Keributan itu sampai terdengar oleh Yohan yang tengah mengantri untuk masuk ke dalam pesawat. Entah kenapa langkah kakinya bergerak keluar barisan ia berjalan kembali lagi ke ujung barisan akhir paling belakang.
"Kenapa kesini?".Tanya ku pada Nana. Berpaling ke arah penjaga,"Maaf pak mereka Keluarga saya, berikan saya waktu beberapa menit."
"Baiklah, permisi."
Nana tiba-tiba menampar ku kuat, Pakk......Sampai pandangan ku menengok paksa,"Lu mau kemana be**go?Setelah yang lu lakukan kemarin lu akan pergi begitu saja."Marah Nana pada ku.
Yudha yang masih ada di sana,"Ayah akan tunggu di luar. Dan kecilkan cara bicara kalian jika tidak mau jadi pusat perhatian."Sebelum berlalu pergi dari sana.
Tangan yang masih menggenggam pipi memerah nya,"Kau sudah menolak ku. Dan ayah mu tidak merestui ku".Nada bicara sedikit lebih baik.
"Terus kalau aku bilang gitu kau bakal ninggalin aku beneran?Dan hanya karena ayah tidak merestui kau langsung menyerahkan".Yang di balas anggukan kepala ringan oleh ku,"Bit***ch".
Nana membuang muka jengkel,"Maaf."Ucap ku.
"Tidak!Aku yang meminta maaf. Maaf karena aku telah egois. Aku tau kalau aku sedang hamil waktu itu, akan tetapi aku tidak memberitahu mu. Aku bermaksud menjauhkan mu dari anak...".
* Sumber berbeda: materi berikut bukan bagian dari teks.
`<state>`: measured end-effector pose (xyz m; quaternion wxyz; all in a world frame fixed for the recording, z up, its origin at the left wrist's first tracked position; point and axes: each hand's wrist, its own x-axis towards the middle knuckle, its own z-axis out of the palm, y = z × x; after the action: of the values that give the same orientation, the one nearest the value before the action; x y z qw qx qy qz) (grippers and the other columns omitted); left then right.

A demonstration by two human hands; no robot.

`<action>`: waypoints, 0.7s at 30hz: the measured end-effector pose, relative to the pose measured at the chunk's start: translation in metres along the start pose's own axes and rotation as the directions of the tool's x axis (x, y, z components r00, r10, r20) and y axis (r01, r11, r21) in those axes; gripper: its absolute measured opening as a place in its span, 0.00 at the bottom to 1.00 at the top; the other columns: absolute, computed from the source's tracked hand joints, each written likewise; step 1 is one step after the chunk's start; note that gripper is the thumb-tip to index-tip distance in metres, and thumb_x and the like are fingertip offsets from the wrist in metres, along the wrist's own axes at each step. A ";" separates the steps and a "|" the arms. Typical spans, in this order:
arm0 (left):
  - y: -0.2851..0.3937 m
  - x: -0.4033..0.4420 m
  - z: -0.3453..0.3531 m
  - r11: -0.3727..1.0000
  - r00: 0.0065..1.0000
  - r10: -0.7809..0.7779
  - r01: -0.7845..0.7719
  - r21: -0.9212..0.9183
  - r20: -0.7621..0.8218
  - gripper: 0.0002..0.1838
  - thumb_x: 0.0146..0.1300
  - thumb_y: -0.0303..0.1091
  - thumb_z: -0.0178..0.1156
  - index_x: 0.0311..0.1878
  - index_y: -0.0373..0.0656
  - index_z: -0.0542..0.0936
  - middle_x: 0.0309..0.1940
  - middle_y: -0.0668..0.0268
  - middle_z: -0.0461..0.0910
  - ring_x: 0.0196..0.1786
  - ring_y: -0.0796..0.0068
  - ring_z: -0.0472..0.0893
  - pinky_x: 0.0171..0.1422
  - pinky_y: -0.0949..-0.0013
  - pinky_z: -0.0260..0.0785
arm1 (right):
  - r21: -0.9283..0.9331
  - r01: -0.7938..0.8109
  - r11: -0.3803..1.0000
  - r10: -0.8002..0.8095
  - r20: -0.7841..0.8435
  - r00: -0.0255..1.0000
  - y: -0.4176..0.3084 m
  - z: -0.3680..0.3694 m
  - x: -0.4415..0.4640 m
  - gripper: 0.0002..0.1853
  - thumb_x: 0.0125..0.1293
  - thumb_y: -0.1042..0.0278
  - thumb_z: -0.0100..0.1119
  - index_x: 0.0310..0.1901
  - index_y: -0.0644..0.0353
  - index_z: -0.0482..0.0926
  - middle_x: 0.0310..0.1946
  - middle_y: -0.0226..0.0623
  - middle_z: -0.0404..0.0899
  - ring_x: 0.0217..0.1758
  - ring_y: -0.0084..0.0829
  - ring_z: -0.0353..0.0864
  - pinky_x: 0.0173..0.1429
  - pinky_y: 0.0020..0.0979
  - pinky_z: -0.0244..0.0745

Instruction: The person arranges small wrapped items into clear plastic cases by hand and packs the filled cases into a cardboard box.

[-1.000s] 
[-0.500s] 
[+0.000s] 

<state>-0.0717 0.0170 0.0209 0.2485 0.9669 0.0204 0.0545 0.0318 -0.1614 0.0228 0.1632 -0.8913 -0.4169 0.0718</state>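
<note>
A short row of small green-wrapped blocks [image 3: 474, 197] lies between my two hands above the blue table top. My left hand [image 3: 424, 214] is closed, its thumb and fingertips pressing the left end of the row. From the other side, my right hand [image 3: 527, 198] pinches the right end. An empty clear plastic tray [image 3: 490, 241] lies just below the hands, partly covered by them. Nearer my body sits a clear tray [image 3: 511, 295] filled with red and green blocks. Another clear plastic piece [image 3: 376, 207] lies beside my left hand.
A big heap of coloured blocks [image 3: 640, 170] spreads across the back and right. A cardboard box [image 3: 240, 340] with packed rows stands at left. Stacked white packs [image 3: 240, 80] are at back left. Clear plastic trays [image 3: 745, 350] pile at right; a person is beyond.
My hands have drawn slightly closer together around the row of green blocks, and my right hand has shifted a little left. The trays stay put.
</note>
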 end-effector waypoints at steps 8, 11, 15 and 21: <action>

Menepuk ubun-ubun kepala Nana,"Tidak papa, melihat mu baik-baik saja sudah membuat ku bahagia. Mungkin lain waktu kita bisa buat lagi."Nana yang awalnya terhanyut nyaman, langsung berubah kesal marah seketika. Karena mendengar perkataan terakhir yang aku katakan. Nana meninju perutku kuat.
"Maaf, Tuan. Saya ingin memberitahu Tuan, jika penerbangan ke New York akan segera di lakukan harap Tuan segera masuk ke dalam pesawat."Kata Seorang pramugari perempuan.
"Iya, saya akan segera masuk."Kata Ku kembali terfokus pada Nana,"Maaf tidak bisa mengobrol lama, akan tetapi tinjuan ini cukup kuat untuk ku rasakan sampai pesawat mendarat di New York.
"Terima kasih, jaga kesehatan mu. Sampai ketemu lagi Nyonya Yohan."Kata ku di susul tersenyum tipis sebelum akhirnya berbalik berjalan menjauhi Nana.
Nana yang masih di tempat mengangguk ringan,"Hati-hati, sampai ketemu lagi."Balas nya terdengar berteriak.
Akan tetap melanjutkan langkah ku untuk masuk ke dalam pesawat, tidak lupa dengan senyum sumringah yang masih terukir di sudut bibir ku.